Note: it will be very appreciate if you tell me why you think this is a shit question by comment. Please do not just down vote and not telling why..
We know there is the concept called type under index. But I do not know why we need it.
Firstly I thought we use it to organize data. Like we have index like below:
curl -XPOST 'localhost:9200/customer/USA/_bulk?pretty' -d '
{"index":{"_id":"1"}}
{"name": "John Doe" }
{"index":{"_id":"2"}}
{"name": "Jane Doe" }
'
But in the above situation, we can always eliminate the type, move it to the json body like :
curl -XPOST 'localhost:9200/customer/_bulk?pretty' -d '
{"index":{"_id":"1"}}
{"name": "John Doe","country":"USA" }
{"index":{"_id":"2"}}
{"name": "Jane Doe","country":"USA" }
'
In this way we can always add a field to replace the type.
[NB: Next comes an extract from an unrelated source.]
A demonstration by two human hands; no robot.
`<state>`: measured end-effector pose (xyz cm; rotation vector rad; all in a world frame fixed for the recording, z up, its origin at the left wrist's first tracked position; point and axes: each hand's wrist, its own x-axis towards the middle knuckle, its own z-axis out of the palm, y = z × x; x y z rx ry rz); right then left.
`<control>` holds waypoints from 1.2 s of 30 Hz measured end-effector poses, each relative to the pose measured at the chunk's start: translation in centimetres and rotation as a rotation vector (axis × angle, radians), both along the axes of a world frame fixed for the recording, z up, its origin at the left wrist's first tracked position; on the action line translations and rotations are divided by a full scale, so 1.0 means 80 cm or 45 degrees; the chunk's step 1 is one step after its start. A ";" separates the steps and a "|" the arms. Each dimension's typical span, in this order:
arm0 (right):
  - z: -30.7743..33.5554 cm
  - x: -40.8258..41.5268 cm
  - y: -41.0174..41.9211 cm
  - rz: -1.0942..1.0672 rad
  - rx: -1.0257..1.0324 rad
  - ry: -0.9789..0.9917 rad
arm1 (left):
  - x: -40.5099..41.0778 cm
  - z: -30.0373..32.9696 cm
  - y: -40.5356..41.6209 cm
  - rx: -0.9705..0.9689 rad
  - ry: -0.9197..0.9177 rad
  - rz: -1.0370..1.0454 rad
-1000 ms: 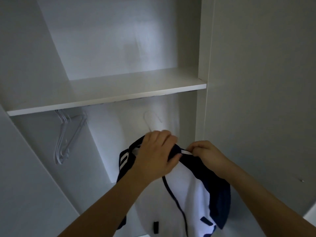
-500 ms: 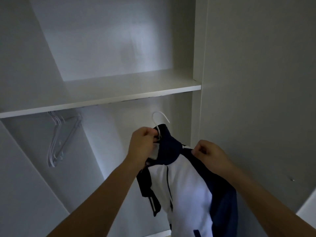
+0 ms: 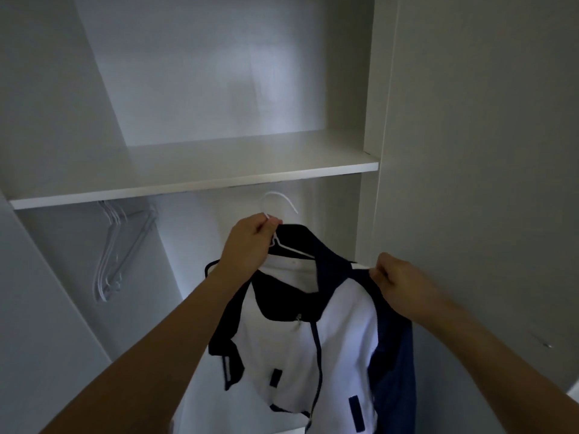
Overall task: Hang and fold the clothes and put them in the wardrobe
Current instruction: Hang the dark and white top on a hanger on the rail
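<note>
Your left hand (image 3: 247, 242) pinched the white hanger (image 3: 275, 211) at twelve o'clock; your right hand (image 3: 396, 278) pinched the jacket (image 3: 313, 339) shoulder.

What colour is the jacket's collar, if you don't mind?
The collar is dark navy, against the jacket's white front; the head view shows it.

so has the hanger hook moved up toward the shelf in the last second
Yes. The hanger hook has risen: a second ago it sat well below the shelf, now its top nearly reaches the shelf edge. The left hand grips its neck.

No text or label seems readable in this dim view.
</note>
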<state>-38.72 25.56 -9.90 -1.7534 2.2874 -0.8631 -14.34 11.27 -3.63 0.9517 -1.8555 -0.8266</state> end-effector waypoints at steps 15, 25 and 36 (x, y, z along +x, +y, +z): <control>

Then I thought it may be performance related. I thought If you split the data into different type, then there is less data under each type. So the performance to query each type should be better. But it is also not like that.
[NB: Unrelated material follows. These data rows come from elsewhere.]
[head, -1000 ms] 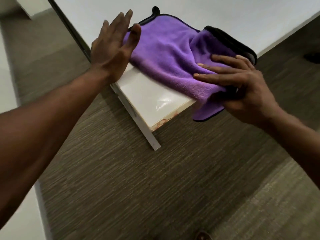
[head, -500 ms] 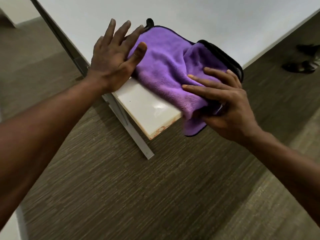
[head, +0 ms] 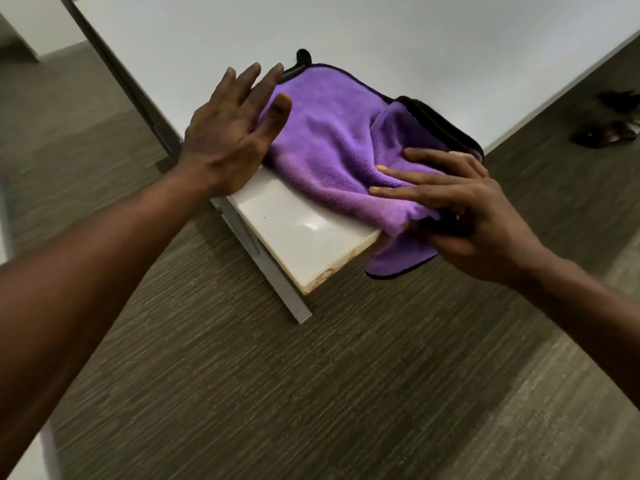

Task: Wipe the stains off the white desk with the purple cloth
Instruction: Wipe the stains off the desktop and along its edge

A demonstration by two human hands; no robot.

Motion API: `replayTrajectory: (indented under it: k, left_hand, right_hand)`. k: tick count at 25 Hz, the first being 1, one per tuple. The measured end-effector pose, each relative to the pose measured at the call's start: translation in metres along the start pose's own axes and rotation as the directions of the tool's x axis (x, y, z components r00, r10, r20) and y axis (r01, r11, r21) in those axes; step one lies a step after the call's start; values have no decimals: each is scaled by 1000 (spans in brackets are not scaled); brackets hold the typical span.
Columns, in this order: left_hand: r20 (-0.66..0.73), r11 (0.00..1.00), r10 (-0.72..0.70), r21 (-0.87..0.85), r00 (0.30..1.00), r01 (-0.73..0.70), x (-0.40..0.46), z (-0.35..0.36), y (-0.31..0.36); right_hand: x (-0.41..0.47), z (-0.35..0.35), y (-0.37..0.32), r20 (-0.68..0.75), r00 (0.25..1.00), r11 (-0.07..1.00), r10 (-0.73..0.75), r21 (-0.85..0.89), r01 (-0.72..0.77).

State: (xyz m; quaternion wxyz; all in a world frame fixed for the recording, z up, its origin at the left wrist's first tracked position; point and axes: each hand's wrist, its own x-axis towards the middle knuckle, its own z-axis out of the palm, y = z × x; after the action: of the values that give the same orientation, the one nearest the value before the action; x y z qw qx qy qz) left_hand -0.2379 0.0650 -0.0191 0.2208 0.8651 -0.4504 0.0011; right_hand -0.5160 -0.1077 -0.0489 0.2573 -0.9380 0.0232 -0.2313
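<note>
Nearest me: bare forearms over the floor [head: 311, 393]. My right hand [head: 481, 216] grips the cloth [head: 332, 147] at the desk's near edge: fingers laid long over the top of the fabric, thumb curled under, so a fold is pinched between them. A flap of cloth hangs off the edge below that grip.

Left of the grip, the desk [head: 298, 233] corner shows bare and glossy. Along its front edge, just below and left of my right hand, are reddish-brown stains [head: 327, 273]. They are not under the cloth.

Beyond, the cloth lies spread across the corner, its black-trimmed far side bunched up behind my right knuckles. My left hand [head: 232, 133] lies flat and spread at the cloth's far-left side, thumb on the fabric, fingers partly on the desktop; it holds nothing, only steadies.

Step in hand, as I judge it: a wiping stroke on the corner, with the edge marks not yet dealt with. Next move calls for drawing the pinched fold left along the edge and pressing it onto those stains, keeping the cloth from slipping off the desk.

Far right on the floor: dark shoes [head: 609, 133], blurred.
</note>
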Motion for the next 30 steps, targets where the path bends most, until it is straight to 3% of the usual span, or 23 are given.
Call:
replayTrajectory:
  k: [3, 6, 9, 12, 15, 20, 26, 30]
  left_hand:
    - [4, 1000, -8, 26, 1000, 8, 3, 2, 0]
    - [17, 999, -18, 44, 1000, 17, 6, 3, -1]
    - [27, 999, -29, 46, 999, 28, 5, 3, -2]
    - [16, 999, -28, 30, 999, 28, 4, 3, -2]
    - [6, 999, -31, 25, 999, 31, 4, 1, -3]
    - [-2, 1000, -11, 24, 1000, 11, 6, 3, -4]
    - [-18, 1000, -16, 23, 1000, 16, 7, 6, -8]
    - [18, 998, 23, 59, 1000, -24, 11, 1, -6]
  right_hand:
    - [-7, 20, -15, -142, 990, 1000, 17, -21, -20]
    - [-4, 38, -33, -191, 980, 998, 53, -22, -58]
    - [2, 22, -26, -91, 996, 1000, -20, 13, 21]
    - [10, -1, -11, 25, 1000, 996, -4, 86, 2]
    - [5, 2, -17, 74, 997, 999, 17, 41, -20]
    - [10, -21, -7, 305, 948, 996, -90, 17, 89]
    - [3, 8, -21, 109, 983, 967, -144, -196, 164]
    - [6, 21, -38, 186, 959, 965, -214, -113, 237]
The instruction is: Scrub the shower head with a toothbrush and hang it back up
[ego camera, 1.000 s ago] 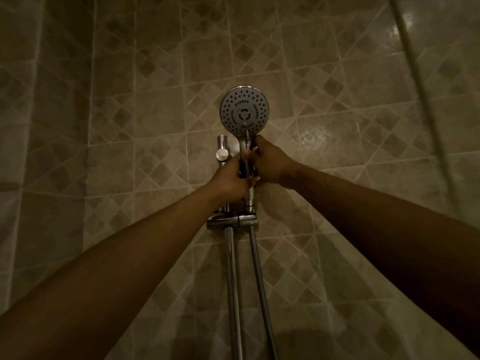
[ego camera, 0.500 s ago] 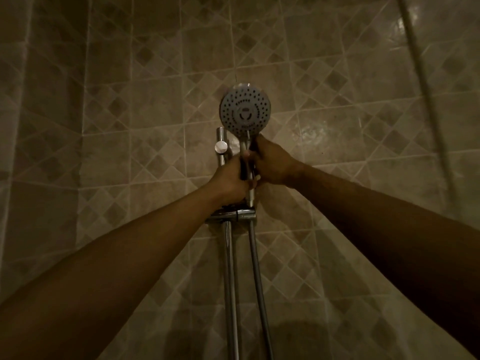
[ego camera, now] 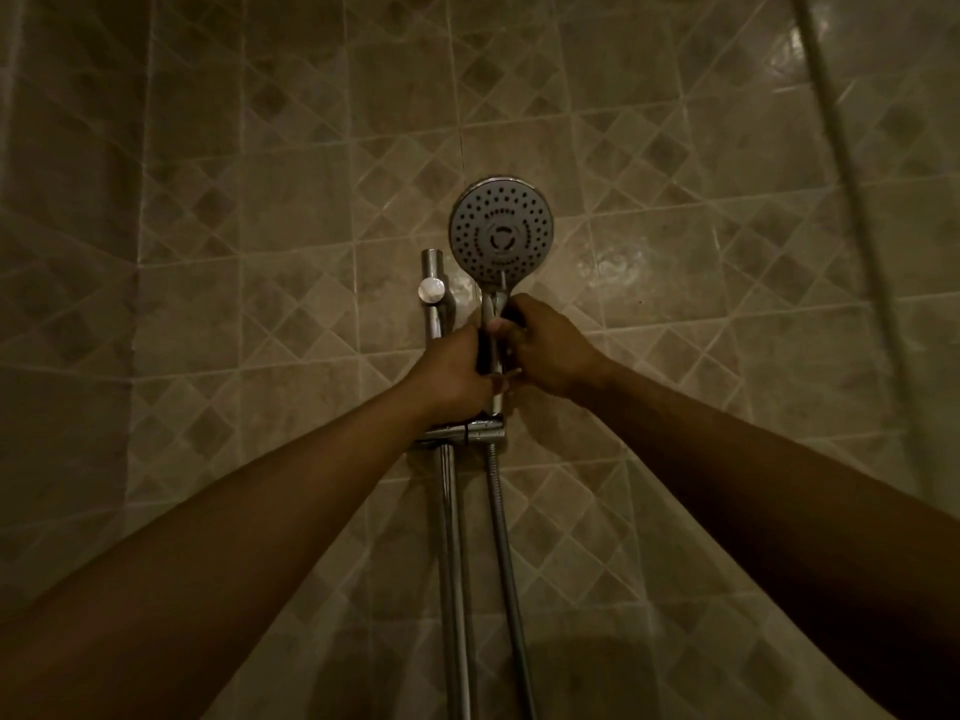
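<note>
Shower head: round grey shower head with rings of dark nozzle holes (ego camera: 500, 230), face turned toward the camera, upright on its chrome handle, against the tiled wall just right of the rail's top.
Handle: the shiny chrome handle (ego camera: 494, 311) runs straight down from the head into the two hands; its lower end reaches the chrome bracket.
Left hand: left hand (ego camera: 453, 376) curled round the lower part of the handle from the left side, knuckles toward the camera.
Right hand: right hand (ego camera: 545, 350) curled round the handle from the right, a little higher, thumb tip pressed on the handle's front; the two hands touch.
Bracket: chrome slider bracket (ego camera: 464, 433) directly below the hands, clamped on the rail.
Rail: vertical chrome wall rail (ego camera: 451, 563), with a round chrome knob (ego camera: 430, 291) near its top.
Hose: ribbed metal hose (ego camera: 506, 563) hanging from the bracket, just right of the rail.
Wall: glossy beige tiles with a diamond pattern (ego camera: 260, 252); dim light.
Toothbrush: cannot tell whether either hand holds one.
</note>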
The performance of elasticsearch index is related to the shard. So even you split the data into different type, it still stored under the same sets of shards.
Then why we need type?
First of all, although elastic search determine types of fields on runtime, but once it has assigned a particular type to a field it would always expect same type of value for that field. So you need multiple types if you need to store different type of data. Secondly it allows for storing multiple types with difference mappings in single index. Besides it makes querying on a particular type easier if you are sure about its schema.
From my understanding of ES , type is something we can relate to table concept in a relational database. In which a database can be said as group of related tables. Likewise in ES,index is a group of related types each type in index holds documents that share some common property or fields.
In your example,for a index say Customer we can have different employees from different countries like USA,india,UK etc. Customer records from each country can be grouped under different types so that it will be organized. And when we run a search query for customers in a particular country we will need to run that query on type USA only. We don't need to lookup in the whole index to get the data of customers from USA.
Another example : Let’s assume you run a blogging platform and store all your data in a single index. In this index, you may define a type for user data, another type for blog data, and yet another type for comments data. So we are logically organizing the data to different types and looking up to the required type whenever we do a search.
So in general,type is a logical category/partition of your index whose semantics is completely up to you. It can be defined as documents that have a set of common fields.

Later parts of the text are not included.